Correlation Between Jpmorgan Emerging and Aqr Managed
Can any of the company-specific risk be diversified away by investing in both Jpmorgan Emerging and Aqr Managed at the same time? Although using a correlation coefficient on its own may not help to predict future stock returns, this module helps to understand the diversifiable risk of combining Jpmorgan Emerging and Aqr Managed into the same portfolio, which is an essential part of the fundamental portfolio management process.
By analyzing existing cross correlation between Jpmorgan Emerging Markets and Aqr Managed Futures, you can compare the effects of market volatilities on Jpmorgan Emerging and Aqr Managed and check how they will diversify away market risk if combined in the same portfolio for a given time horizon. You can also utilize pair trading strategies of matching a long position in Jpmorgan Emerging with a short position of Aqr Managed. Check out your portfolio center. Please also check ongoing floating volatility patterns of Jpmorgan Emerging and Aqr Managed.
Diversification Opportunities for Jpmorgan Emerging and Aqr Managed
0.74 | Correlation Coefficient |
Poor diversification
The 3 months correlation between Jpmorgan and Aqr is 0.74. Overlapping area represents the amount of risk that can be diversified away by holding Jpmorgan Emerging Markets and Aqr Managed Futures in the same portfolio, assuming nothing else is changed. The correlation between historical prices or returns on Aqr Managed Futures and Jpmorgan Emerging is a relative statistical measure of the degree to which these equity instruments tend to move together. The correlation coefficient measures the extent to which returns on Jpmorgan Emerging Markets are associated (or correlated) with Aqr Managed. Values of the correlation coefficient range from -1 to +1, where. The correlation of zero (0) is possible when the price movement of Aqr Managed Futures has no effect on the direction of Jpmorgan Emerging i.e., Jpmorgan Emerging and Aqr Managed go up and down completely randomly.
Pair Corralation between Jpmorgan Emerging and Aqr Managed
Assuming the 90 days horizon Jpmorgan Emerging is expected to generate 1.26 times less return on investment than Aqr Managed. In addition to that, Jpmorgan Emerging is 1.27 times more volatile than Aqr Managed Futures. It trades about 0.09 of its total potential returns per unit of risk. Aqr Managed Futures is currently generating about 0.14 per unit of volatility. If you would invest 835.00 in Aqr Managed Futures on December 28, 2024 and sell it today you would earn a total of 67.00 from holding Aqr Managed Futures or generate 8.02% return on investment over 90 days.

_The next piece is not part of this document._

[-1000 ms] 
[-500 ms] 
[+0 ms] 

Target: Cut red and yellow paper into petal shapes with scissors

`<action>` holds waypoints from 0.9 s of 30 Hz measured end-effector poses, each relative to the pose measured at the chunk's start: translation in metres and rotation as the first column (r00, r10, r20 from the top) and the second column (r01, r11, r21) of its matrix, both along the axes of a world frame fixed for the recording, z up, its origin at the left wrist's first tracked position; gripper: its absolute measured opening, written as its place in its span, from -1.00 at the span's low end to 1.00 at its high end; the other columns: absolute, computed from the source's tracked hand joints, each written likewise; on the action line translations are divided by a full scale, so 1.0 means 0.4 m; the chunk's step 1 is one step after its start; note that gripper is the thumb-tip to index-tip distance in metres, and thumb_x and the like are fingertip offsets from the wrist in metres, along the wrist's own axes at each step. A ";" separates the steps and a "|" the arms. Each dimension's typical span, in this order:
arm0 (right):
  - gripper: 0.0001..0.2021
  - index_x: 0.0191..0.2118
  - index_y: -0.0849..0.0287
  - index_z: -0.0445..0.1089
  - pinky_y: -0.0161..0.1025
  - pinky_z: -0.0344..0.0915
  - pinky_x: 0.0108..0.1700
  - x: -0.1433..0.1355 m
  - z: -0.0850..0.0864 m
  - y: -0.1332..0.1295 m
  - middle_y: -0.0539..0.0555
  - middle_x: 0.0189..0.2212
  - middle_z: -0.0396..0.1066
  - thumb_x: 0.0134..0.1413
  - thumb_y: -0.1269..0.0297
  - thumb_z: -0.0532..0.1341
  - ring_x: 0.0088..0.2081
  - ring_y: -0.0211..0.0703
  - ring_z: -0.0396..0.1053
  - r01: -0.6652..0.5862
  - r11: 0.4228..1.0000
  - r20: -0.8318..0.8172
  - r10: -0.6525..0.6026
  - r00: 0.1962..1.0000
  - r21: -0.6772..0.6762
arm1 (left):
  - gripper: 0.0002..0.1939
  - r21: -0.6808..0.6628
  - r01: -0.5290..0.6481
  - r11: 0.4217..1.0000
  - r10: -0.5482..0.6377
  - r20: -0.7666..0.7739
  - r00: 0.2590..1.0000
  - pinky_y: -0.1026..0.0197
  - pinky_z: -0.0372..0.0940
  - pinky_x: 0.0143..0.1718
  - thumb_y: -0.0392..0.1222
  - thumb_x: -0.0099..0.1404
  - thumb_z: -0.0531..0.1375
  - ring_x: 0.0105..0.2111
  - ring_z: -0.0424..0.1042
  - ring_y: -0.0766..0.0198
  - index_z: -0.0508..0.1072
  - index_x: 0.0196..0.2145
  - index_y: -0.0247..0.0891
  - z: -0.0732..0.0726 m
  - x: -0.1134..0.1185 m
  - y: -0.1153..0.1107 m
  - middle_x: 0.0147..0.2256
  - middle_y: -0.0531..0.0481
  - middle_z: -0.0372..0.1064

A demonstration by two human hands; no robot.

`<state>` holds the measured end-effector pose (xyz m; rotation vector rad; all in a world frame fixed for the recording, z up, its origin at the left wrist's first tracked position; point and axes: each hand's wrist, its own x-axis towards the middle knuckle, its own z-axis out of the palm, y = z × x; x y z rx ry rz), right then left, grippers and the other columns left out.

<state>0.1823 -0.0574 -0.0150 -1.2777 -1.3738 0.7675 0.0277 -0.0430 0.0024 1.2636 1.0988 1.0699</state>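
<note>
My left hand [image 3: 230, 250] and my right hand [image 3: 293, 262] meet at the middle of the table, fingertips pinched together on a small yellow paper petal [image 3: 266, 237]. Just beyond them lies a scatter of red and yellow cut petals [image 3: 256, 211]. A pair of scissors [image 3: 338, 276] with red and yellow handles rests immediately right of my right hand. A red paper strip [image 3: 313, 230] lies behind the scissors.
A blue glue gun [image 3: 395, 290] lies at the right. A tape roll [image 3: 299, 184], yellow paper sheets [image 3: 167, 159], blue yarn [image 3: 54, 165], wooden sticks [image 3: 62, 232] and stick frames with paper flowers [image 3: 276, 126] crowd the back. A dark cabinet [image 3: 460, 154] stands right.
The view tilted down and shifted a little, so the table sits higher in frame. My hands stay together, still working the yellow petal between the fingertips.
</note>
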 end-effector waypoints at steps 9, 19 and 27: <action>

Time Period | 3 Months [change] |
Direction | Moves Together |
Strength | Significant |
Accuracy | 98.36% |
Values | Daily Returns |
Jpmorgan Emerging Markets vs. Aqr Managed Futures
Performance |
Timeline |
Jpmorgan Emerging Markets |
Aqr Managed Futures |
Jpmorgan Emerging and Aqr Managed Volatility Contrast
Predicted Return Density |
Returns |
Pair Trading with Jpmorgan Emerging and Aqr Managed
The main advantage of trading using opposite Jpmorgan Emerging and Aqr Managed positions is that it hedges away some unsystematic risk. Because of two separate transactions, even if Jpmorgan Emerging position performs unexpectedly, Aqr Managed can make up some of the losses. Pair trading also minimizes risk from directional movements in the market. For example, if an entire industry or sector drops because of unexpected headlines, the short position in Aqr Managed will offset losses from the drop in Aqr Managed's long position.Jpmorgan Emerging vs. Rreef Property Trust | Jpmorgan Emerging vs. Vanguard Reit Index | Jpmorgan Emerging vs. Voya Real Estate | Jpmorgan Emerging vs. Fidelity Real Estate |
Aqr Managed vs. Rreef Property Trust | Aqr Managed vs. Fidelity Real Estate | Aqr Managed vs. Dfa Real Estate | Aqr Managed vs. Cohen Steers Real |
Check out your portfolio center.Note that this page's information should be used as a complementary analysis to find the right mix of equity instruments to add to your existing portfolios or create a brand new portfolio. You can also try the Piotroski F Score module to get Piotroski F Score based on the binary analysis strategy of nine different fundamentals.